Pick out all lines in the listing holding the string "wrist" and copy them.

# # # # # # #

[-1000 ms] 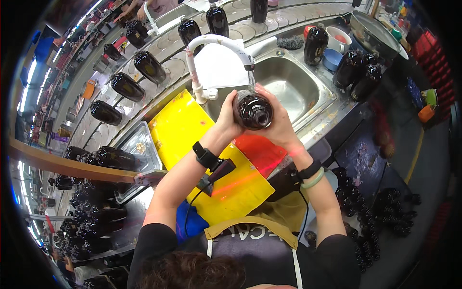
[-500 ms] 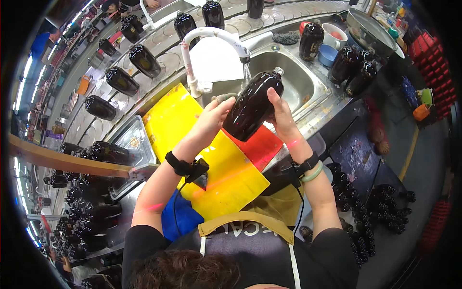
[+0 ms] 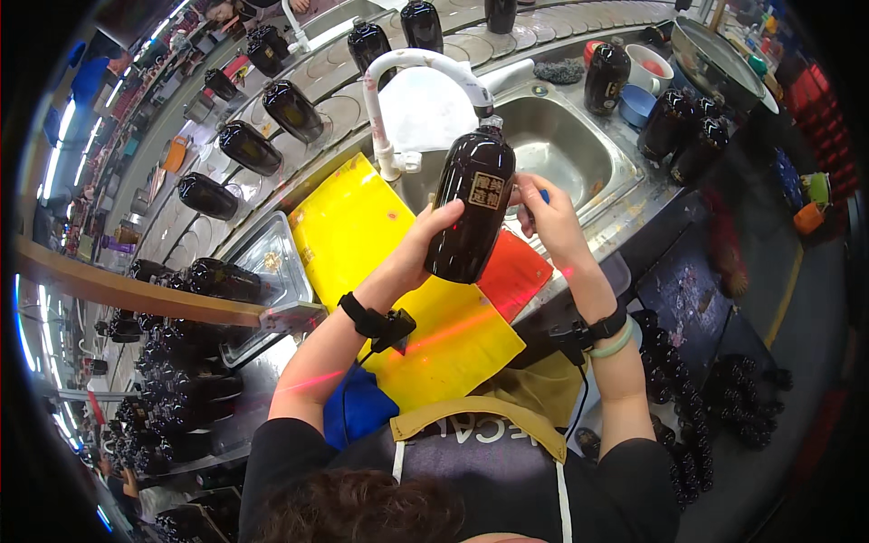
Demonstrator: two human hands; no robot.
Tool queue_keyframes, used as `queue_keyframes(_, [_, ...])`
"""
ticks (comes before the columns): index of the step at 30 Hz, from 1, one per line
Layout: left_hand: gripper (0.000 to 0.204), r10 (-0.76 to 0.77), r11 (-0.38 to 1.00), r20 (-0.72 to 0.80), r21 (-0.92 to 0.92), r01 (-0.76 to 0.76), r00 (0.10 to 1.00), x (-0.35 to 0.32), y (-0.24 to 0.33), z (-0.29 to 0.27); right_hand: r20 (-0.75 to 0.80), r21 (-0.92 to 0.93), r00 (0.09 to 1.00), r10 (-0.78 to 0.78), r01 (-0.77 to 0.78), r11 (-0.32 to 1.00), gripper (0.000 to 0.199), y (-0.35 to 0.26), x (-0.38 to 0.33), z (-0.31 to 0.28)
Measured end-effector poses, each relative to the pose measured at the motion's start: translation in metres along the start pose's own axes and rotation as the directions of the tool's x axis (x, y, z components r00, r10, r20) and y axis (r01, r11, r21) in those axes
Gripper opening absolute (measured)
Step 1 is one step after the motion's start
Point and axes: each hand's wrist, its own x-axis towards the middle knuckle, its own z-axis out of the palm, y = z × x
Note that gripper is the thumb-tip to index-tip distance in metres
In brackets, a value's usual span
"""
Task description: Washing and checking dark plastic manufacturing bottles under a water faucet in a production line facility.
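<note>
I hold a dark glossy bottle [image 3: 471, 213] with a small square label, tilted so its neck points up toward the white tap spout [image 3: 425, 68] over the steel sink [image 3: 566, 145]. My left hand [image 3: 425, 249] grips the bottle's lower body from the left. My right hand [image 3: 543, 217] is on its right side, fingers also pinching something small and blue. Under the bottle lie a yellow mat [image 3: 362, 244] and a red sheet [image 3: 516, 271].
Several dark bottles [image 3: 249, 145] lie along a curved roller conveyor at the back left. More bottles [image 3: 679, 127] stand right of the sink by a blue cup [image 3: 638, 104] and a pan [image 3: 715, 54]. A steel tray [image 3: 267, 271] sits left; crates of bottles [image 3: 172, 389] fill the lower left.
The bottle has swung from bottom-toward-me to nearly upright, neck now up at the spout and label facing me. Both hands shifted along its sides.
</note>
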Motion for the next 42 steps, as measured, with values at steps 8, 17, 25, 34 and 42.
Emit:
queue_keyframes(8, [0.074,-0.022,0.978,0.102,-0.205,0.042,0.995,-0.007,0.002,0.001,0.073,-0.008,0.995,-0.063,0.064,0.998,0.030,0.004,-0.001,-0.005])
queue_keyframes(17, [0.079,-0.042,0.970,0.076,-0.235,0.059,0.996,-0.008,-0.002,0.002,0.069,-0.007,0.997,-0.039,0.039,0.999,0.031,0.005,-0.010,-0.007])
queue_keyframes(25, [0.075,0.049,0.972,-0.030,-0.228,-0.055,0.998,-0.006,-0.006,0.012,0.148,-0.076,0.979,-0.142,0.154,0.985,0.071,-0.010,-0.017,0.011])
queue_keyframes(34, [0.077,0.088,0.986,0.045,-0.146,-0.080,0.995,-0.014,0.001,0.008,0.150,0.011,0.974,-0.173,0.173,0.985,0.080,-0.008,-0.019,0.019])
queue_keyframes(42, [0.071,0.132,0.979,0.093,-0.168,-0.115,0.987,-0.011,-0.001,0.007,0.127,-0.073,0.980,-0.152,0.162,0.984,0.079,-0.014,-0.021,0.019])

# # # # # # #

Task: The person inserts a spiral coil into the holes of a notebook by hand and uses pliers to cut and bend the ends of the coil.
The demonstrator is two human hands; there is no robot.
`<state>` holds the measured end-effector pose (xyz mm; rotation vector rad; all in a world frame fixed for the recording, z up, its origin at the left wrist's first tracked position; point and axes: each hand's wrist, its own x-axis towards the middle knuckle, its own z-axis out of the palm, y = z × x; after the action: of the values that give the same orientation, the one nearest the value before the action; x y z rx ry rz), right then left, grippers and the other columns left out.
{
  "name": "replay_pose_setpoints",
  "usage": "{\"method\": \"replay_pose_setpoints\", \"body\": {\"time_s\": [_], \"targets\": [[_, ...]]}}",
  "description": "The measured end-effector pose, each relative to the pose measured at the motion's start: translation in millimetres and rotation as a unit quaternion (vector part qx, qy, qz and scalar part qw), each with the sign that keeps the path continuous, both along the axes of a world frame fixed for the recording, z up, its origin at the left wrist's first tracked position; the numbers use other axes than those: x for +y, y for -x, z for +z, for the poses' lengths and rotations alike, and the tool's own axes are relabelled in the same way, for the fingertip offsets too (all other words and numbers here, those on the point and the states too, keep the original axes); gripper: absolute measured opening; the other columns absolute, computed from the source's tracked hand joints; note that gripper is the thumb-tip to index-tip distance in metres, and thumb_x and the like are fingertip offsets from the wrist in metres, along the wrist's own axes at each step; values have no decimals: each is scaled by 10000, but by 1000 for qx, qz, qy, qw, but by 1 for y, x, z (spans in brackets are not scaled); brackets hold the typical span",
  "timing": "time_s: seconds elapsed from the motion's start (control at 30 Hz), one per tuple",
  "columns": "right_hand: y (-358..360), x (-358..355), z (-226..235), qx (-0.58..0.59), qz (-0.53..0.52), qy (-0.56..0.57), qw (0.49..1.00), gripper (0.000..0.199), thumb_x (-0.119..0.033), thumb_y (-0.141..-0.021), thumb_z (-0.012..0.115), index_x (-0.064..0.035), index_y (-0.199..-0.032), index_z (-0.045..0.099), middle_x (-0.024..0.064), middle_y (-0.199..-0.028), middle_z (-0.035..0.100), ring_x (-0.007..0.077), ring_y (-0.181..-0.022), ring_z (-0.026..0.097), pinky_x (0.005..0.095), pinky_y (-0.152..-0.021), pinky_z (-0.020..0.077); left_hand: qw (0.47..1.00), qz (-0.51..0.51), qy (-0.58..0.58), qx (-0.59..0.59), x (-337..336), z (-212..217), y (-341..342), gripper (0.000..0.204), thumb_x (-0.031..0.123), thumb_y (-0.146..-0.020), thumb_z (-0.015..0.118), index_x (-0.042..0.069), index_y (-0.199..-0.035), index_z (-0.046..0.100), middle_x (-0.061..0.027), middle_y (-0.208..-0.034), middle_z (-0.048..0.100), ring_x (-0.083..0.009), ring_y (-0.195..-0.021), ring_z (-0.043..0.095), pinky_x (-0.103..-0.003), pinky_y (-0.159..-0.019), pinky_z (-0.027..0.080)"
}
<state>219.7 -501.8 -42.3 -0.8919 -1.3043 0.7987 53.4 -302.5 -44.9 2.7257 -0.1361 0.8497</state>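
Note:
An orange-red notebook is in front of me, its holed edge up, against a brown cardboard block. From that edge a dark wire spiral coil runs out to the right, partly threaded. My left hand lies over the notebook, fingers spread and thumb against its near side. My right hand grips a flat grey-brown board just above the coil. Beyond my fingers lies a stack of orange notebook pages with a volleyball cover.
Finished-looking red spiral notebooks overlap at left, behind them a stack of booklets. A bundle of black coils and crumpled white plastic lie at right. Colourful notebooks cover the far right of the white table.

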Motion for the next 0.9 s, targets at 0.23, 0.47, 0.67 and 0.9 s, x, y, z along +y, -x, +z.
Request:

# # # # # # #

> Solution to the problem:
Point and axes: each hand's wrist, its own x-axis towards the middle knuckle, its own z-axis out of the palm, y = z × x
`<state>` holds the measured end-effector pose (xyz mm; rotation vector rad; all in a world frame fixed for the recording, z up, its origin at the left wrist's first tracked position; point and axes: each hand's wrist, its own x-axis towards the middle knuckle, its own z-axis out of the palm, y = z × x; after the action: of the values that give the same orientation, the one nearest the value before the action; x y z rx ry rz), right then left, grippers and the other columns left out.
  "description": "The measured end-effector pose, each relative to the pose measured at the motion's start: translation in millimetres and rotation as a unit quaternion (vector part qx, qy, qz and scalar part qw), each with the sign that keeps the path continuous, both along the axes of a world frame fixed for the recording, z up, its origin at the left wrist's first tracked position; the numbers use other axes than those: x for +y, y for -x, z for +z, for the poses' lengths and rotations alike, and the tool's own axes are relabelled in the same way, for the fingertip offsets too (all other words and numbers here, those on the point and the states too, keep the original axes); gripper: absolute measured opening; the other columns absolute, computed from the source's tracked hand joints; note that gripper is the thumb-tip to index-tip distance in metres, and thumb_x and the like are fingertip offsets from the wrist in metres, along the wrist's own axes at each step; values have no decimals: each is scaled by 10000, but by 1000 for qx, qz, qy, qw, but by 1 for y, x, z (spans in brackets are not scaled); brackets hold the typical span",

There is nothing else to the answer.